“Rosie,” they say in awe, “your skin is so grainy. Your hair defies all known laws of physics. Did you know irons exist?”
I’m used to the public’s veneration by now; I nod modestly and try and change the subject, but my admirers are unstoppable.
“You look like an extra in a film about rickets,” they say, “Have you put eyeshadow under your eyes or have you not slept for twenty years?”
I smile a Mona Lisa smile, sip my Horlicks.
“Tell us your secret,” they beg. “Tell us how we, too, can look like a background actor in Peaky Blinders.”
Up to now, I’ve always brushed off requests to share my beauty regime, but the time has come to tell all. In this, a bland-blog exclusive, you can find out how to achieve my sought-after look.
Throw it out. You’re in Russia now; the only vitamins you’re allowed are from the piles of dill added to every dish. Don’t worry, though – this monochrome diet will give you the wide eyes and pallor of a Victorian urchin. Very chic.
Shave ur head
More specifically, have a friend of a friend do it for you.
Sick of my fringe getting in my eyes, I let my most stylish friend drag me to a part of the city I’d never visited before. We ducked into his mate’s barbers: “Do exactly what you want,” I said to her, more proud of the fact that I’d formed the imperative correctly than actually wanting a haircut.
“Exactly what I want,” she said thoughtfully, and whipped out the scissors. A couple of minutes later, she said, “I’m going to use the машинки, are you ready?”
I’ve got used to having no clue what people are saying to me. “Yep, ready,” I said. Turns out машинки are hair clippers.
Sounds stupid but I really didn’t expect my ears to look like that.
In other news, it turns out having a cool haircut doesn’t make your selfie game any stronger – I don’t know why I didn’t take the fucking toothbrush out of my mouth.
Sure, you look incredible, but keep in mind the envy you’re bound to be inspiring in everyone who sees you. Drop in the odd self-deprecating comment (or, if you’re feeling extra, full-length blog) to keep yourself grounded.
Here’s a secret: when you’re having a bad hair/face/overall appearance day, use cats to distract people.

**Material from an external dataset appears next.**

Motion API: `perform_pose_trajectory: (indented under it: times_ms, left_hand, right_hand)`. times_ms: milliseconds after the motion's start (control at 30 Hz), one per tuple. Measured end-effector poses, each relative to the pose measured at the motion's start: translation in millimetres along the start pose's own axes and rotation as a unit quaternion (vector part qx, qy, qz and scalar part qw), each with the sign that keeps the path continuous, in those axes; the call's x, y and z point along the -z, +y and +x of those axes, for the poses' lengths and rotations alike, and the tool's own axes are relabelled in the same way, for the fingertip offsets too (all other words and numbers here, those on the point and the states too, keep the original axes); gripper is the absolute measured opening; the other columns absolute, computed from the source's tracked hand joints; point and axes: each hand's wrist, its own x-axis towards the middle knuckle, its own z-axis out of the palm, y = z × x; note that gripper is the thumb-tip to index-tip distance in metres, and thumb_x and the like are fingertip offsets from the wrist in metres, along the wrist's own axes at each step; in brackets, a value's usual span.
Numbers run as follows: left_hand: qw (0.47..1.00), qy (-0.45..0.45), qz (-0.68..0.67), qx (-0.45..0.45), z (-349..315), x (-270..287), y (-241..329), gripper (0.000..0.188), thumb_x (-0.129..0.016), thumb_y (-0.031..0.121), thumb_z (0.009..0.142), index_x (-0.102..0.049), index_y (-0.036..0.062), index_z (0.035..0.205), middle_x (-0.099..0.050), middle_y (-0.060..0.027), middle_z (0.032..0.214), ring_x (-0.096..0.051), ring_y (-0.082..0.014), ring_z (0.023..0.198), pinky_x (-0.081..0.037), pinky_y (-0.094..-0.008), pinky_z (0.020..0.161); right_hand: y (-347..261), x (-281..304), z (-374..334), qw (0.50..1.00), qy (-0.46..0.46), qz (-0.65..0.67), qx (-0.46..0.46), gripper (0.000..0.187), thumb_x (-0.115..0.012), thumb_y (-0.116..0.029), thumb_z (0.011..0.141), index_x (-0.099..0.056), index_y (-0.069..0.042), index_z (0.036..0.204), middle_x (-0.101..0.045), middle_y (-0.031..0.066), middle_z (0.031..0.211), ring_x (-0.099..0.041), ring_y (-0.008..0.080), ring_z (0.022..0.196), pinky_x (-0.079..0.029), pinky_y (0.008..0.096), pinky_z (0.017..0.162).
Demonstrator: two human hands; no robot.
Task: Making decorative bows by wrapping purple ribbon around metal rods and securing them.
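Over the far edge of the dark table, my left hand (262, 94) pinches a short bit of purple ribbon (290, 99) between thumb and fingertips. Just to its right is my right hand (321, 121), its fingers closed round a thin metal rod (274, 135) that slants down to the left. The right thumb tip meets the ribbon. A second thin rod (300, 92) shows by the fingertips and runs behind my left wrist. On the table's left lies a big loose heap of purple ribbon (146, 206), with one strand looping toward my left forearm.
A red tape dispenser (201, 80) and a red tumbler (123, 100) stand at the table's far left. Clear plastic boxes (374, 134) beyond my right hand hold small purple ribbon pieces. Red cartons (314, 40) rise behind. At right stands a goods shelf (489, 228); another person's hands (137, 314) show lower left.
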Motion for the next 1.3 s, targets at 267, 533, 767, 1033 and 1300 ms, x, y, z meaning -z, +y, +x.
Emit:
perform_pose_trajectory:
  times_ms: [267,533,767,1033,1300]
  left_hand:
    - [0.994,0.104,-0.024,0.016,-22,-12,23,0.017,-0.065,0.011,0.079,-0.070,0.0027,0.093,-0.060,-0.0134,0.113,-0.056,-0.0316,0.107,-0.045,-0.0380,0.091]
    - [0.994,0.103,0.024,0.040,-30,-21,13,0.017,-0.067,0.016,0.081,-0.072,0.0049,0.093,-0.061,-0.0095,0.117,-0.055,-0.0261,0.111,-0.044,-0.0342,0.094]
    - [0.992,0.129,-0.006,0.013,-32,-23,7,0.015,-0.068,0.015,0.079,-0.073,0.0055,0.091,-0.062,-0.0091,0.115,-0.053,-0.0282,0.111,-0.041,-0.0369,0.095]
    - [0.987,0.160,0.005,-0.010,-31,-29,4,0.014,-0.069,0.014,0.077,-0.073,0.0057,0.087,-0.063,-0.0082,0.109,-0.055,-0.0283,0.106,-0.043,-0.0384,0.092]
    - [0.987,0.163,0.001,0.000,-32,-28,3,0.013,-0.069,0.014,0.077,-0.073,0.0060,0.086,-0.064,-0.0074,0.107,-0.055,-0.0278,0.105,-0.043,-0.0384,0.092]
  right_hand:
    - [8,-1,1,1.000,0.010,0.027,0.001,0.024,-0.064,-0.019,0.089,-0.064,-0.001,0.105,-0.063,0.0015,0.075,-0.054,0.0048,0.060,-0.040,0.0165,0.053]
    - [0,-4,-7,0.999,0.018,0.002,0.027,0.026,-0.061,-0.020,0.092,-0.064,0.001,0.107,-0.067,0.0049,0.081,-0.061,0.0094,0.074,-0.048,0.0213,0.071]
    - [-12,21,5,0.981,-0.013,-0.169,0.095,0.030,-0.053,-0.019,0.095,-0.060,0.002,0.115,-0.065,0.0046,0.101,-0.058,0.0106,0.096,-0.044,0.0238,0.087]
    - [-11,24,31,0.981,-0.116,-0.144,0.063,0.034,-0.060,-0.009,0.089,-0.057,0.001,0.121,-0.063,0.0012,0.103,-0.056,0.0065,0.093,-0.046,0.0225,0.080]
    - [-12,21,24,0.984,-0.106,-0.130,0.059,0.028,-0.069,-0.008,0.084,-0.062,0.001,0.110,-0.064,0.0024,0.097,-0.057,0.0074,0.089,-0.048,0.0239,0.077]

They’ll look at your adorable furry friend and your bedhead will be overlooked.
Case in point:
Bet you didn’t even notice I’m in that.
Mate with massive camera
It turns out a talented photographer can make anyone look cool as fuck, even me.
Side note – on the day we took those pictures, I was hungover as shit and wearing yesterday’s clothes.
“Shouldn’t we wait til I’m having a good face day?” I asked.
“This is your look,” he replied. “Now go stand by that wall and look miserable.”